4) PETER ROBERTS (47 points)(3rd). And thank you, kind voters. I've been my usual indulgent self in Egg, but, wonder of wonders, I've actually managed to produce a column for The Spanish Inquisition and an article for Stop Breaking Down. In a couple of bouts of unusual hyper-fanac I even produced a couple of dozen locs in 1975, mostly, however, for far-flung American fanzines and destined for the WAHF lists...

5) GRAHAM CHARNOCK (36 points)(11th). Grah has been exhibiting his fannish talents in his own Vibrator this year, and why not? He is also responsible for many of the odder oddments in Shrew and has penned some true confessions for Stop Breaking Down.

Next five:
6) Pete Weston (23 points)(-)
7) Ian Williams (21 points)(8th)
8) John Brosnan (14 points)(2nd)
=9) Pat Charnock (13 points)(5th)
=9) Don West (13 points)(-)


BEST SINGLE ISSUE: Thirteen issues of nine fanzines were nominated.

1) True Rat 7 (6 votes)(Roy Kettle)
=2) One Off 1 (4 votes)(David Bridges)
=2) Stop Breaking Down 2 (4 votes)(Greg Pickersgill)
=4) Wrinkled Shrew 4 (3 votes)(Pat Charnock)
=4) Wrinkled Shrew 5 (3 votes)(Pat Charnock)


BEST BRITISH FANARTIST: Twenty seven people were nominated, sixteen of them receiving more than one vote.

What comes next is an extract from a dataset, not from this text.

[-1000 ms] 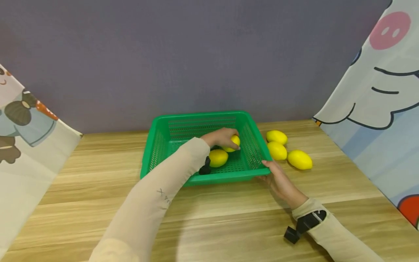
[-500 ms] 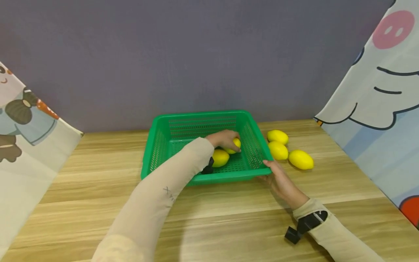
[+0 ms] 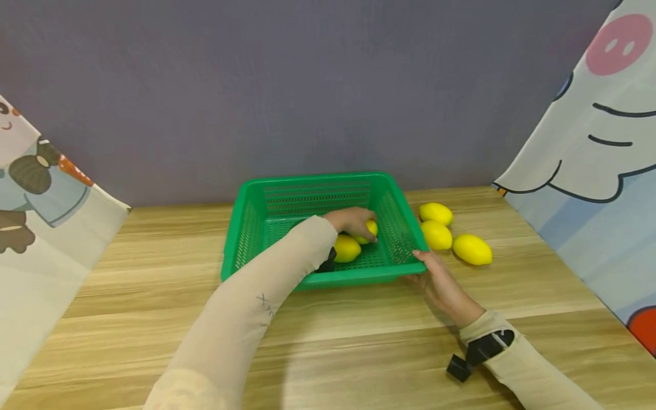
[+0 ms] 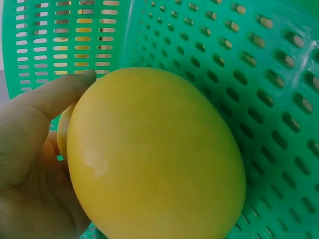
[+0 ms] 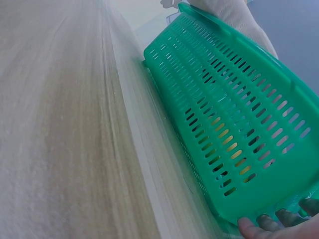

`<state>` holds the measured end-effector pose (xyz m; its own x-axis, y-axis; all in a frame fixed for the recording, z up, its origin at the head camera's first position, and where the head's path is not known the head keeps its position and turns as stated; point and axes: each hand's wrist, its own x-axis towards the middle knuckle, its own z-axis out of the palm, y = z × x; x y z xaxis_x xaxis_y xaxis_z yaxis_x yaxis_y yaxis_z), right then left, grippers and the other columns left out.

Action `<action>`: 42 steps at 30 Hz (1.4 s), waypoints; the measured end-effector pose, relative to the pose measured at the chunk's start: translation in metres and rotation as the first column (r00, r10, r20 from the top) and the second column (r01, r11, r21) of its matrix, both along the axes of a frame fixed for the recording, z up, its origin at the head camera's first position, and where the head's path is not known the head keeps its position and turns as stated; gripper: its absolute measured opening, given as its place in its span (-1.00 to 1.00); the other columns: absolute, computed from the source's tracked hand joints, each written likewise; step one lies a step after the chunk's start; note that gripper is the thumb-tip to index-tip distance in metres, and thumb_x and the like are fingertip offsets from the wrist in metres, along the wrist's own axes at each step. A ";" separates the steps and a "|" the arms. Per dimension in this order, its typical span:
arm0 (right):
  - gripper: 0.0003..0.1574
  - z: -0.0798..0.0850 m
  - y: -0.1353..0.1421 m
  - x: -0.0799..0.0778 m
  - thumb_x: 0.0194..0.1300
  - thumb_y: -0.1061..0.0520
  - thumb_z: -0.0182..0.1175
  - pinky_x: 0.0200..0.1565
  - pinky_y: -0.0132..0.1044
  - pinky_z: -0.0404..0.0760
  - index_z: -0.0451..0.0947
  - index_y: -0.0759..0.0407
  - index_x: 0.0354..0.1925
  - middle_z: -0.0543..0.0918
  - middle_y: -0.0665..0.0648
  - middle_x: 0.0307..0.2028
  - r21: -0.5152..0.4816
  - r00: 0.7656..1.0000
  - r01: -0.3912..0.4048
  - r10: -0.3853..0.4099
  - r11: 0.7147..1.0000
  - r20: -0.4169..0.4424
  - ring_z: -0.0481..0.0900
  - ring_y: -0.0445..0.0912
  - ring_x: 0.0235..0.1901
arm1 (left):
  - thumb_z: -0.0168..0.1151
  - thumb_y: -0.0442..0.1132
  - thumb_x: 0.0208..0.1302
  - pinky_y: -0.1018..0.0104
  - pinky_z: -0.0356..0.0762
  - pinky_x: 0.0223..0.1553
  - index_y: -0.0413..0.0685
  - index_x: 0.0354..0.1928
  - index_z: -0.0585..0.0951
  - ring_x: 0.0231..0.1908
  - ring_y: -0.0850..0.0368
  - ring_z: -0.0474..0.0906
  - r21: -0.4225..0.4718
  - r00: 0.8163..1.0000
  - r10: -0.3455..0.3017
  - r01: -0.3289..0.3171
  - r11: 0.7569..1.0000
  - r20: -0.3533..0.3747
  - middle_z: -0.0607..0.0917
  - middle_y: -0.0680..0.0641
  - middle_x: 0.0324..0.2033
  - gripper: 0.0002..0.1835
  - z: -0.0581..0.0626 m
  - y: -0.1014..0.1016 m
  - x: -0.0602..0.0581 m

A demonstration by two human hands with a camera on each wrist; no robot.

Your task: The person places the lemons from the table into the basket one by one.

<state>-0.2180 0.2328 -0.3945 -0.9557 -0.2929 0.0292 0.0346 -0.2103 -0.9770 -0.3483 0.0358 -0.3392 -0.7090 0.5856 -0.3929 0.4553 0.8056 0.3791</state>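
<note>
My left hand [image 3: 352,221] reaches into the green plastic basket [image 3: 328,279] and grips a lemon [image 3: 370,229] near the basket's right side. Another lemon [image 3: 347,249] lies on the basket floor just nearer to me, partly behind the sleeve. In the left wrist view this nearer lemon [image 4: 157,154] fills the middle and hides most of the held one, while the thumb [image 4: 62,92] shows at the left. My right hand [image 3: 443,287] holds the basket's front right corner, thumb over the rim. In the right wrist view its fingertips [image 5: 249,228] press against the lower corner.
Three lemons lie on the wooden table [image 3: 359,353] right of the basket: a far one [image 3: 436,214], a middle one [image 3: 437,236] and a front one [image 3: 472,249]. A grey wall [image 3: 318,85] rises behind. Printed cloths [image 3: 610,131] flank both sides.
My left hand has lowered slightly with the lemon, toward the basket floor and a little to the right. The right hand has kept its hold on the corner.
</note>
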 end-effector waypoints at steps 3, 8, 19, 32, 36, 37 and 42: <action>-0.54 0.001 0.000 0.000 0.46 0.10 -0.23 -0.01 -0.35 0.52 0.12 0.23 0.24 0.50 0.01 -0.03 0.002 1.000 -0.005 0.005 1.000 -0.005 0.50 -0.19 -0.04 | 0.17 0.06 0.27 0.16 0.31 0.21 0.03 0.40 0.21 0.28 0.02 0.23 -0.003 1.000 0.010 -0.010 1.000 0.009 0.24 -0.08 0.36 -0.29 0.002 -0.001 0.001; -0.48 0.002 0.000 0.001 0.46 0.11 -0.26 0.01 -0.35 0.51 0.04 0.31 0.29 0.48 0.02 0.00 0.016 1.000 -0.015 0.015 1.000 -0.012 0.48 -0.17 -0.01 | 0.17 0.06 0.28 0.11 0.17 0.31 0.02 0.40 0.21 0.35 0.00 0.13 0.024 1.000 0.018 -0.018 1.000 0.002 0.21 -0.08 0.39 -0.29 0.006 -0.003 0.000; -0.58 0.000 0.002 0.003 0.48 0.09 -0.23 -0.02 -0.35 0.53 0.16 0.20 0.22 0.52 -0.01 -0.04 -0.015 1.000 -0.002 0.001 1.000 -0.019 0.50 -0.20 -0.04 | 0.11 0.05 0.33 0.11 0.22 0.30 -0.06 0.41 0.17 0.32 -0.01 0.21 0.095 1.000 0.002 -0.002 0.995 -0.005 0.28 -0.14 0.34 -0.29 0.028 -0.019 0.000; -0.65 0.002 0.002 0.003 0.48 0.09 -0.24 -0.04 -0.37 0.53 0.23 0.11 0.16 0.53 -0.05 -0.05 0.006 0.999 -0.009 0.009 1.000 -0.049 0.50 -0.22 -0.04 | 0.12 0.08 0.31 0.07 0.27 0.25 0.04 0.41 0.18 0.31 -0.05 0.23 0.200 0.998 0.020 -0.009 0.980 -0.055 0.32 -0.14 0.32 -0.30 0.066 -0.049 0.009; -0.65 0.003 0.000 0.003 0.48 0.09 -0.24 -0.06 -0.36 0.53 0.24 0.13 0.16 0.53 -0.04 -0.06 0.013 0.998 -0.005 0.005 1.000 -0.063 0.50 -0.22 -0.06 | 0.14 0.05 0.30 0.07 0.28 0.25 0.01 0.40 0.19 0.29 -0.06 0.26 0.237 0.998 0.030 -0.017 0.971 -0.054 0.32 -0.16 0.32 -0.30 0.069 -0.064 0.015; -0.65 0.003 0.000 0.003 0.49 0.09 -0.24 -0.06 -0.36 0.53 0.24 0.12 0.15 0.53 -0.04 -0.07 0.015 0.998 -0.003 0.004 1.000 -0.063 0.50 -0.22 -0.06 | 0.14 0.04 0.30 0.07 0.29 0.25 0.01 0.40 0.19 0.29 -0.06 0.26 0.243 0.998 0.036 -0.023 0.970 -0.051 0.32 -0.15 0.32 -0.31 0.070 -0.068 0.017; -0.69 0.002 -0.003 0.003 0.47 0.10 -0.22 -0.07 -0.35 0.52 0.27 0.12 0.11 0.53 -0.02 -0.11 0.005 0.999 0.003 -0.003 1.000 -0.042 0.49 -0.22 -0.09 | 0.14 0.03 0.30 0.05 0.29 0.24 0.03 0.40 0.18 0.30 -0.08 0.25 0.262 0.996 0.082 -0.073 0.962 -0.023 0.29 -0.15 0.34 -0.31 0.070 -0.091 0.025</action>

Points were awarded as in the 'Best Fanzine' section and last year's positions are in brackets.

1) HARRY BELL (130 points)(1st). Good grief! Twenty two first place votes can't be bad. I think you won, Harry. Over the last year he's been appearing with some excellent material in the Gannett fanzines (notably with a cover that topped the section in this poll), but has also done some great artwork for other British fanzines and, most especially, a large amount of fine stuff for American and Canadian fanzines. Uncle Hugo is watching you, Harry...

2) HARRY TURNER (41 points)(2nd). Harry Turner has been less in evidence this year since Zimri, the fanzine that publishes most of his excellent artwork, has been as infrequent as Egg. Nonetheless he has produced notable covers for Zimri 8 and Maya 8.

3) PAUL DILLON (30 points)(-). Paul is one of the comparative newcomers to fanart and hides most of his work, both cartooning and stf artwork, in Vector (producing a striking cover for issue 73/4). Still, I note that he's now appearing in several fanzines, including O'Ryan and Triode.

4) TERRY JEEVES (18 points)(7th). Terry has been as busy as ever, producing his well-known Soggies for countless fanzines around the world, illustrating his own Erg and Triode, and keeping alive some of the arcane techniques of hand-cut stencilling.

5) DAVE ROWE (17 points)(4th). Dave has been pretty quiet this year, preferring to keep his own fanzine, K, in Spartan disdain for any illustrations at all, and only producing the odd item of artwork for other fanzines, though these include a cover for Vector.

Next five:
6) Paul Skelton (15 points)(5th)
7) Don West (13 points)(-)
=8) Jim Cawthorn (10 points)(-)
=8) Lisa Conesa (10 points)(-)
=8) Eaianne Cooke (10 points)(-)
=8) Paul Ryan (10 points)(-)
=8) Arthur Thomson (10 points)(=12th)


BEST FANZINE COVER: Nine covers from six fanzines were nominated.

1) Maya 9 (Harry Bell)(10 votes). This fabulous fannish cover illustrated the three stages of fandom: the neo, the trufan, and the BNF.
=2) Maya 8 (Harry Turner)(4 votes)
=2) Maya 10 (David Hardy)(4 votes)
=4) Cynic 9 (Harry Bell)(2 votes)
=4) Zimri 8 (Harry Turner)(2 votes)


BEST ARTICLE, REPORT OR COLUMN: Thirteen items were nominated.

1) Peter Nicholls – "The Great Seacon Freak-Out" in Wrinkled Shrew 4 (7 votes). Peter's first nervous step into fanwriting produced a long and entertaining con report which, in best fannish tradition, captured some of the atmosphere of the good times, libelled many passing fans, and indulged in full-scale name-dropping. Good stuff.

2) Pete Weston – "Slice of Life", a column in Maya (4 votes).
=3) Bob Shaw – "Income Taxi", an article in Maya and Mota (3 votes).
=3) Roy Kettle – 'Fan Memoirs', a series in Wrinkled Shrew (3 votes).
=5) Greg Pickersgill – "Burning Hell", fanzine reviews in SBD (2 votes)
=5) Ian Williams – "Goblin Towers", a column in Maya (2 votes).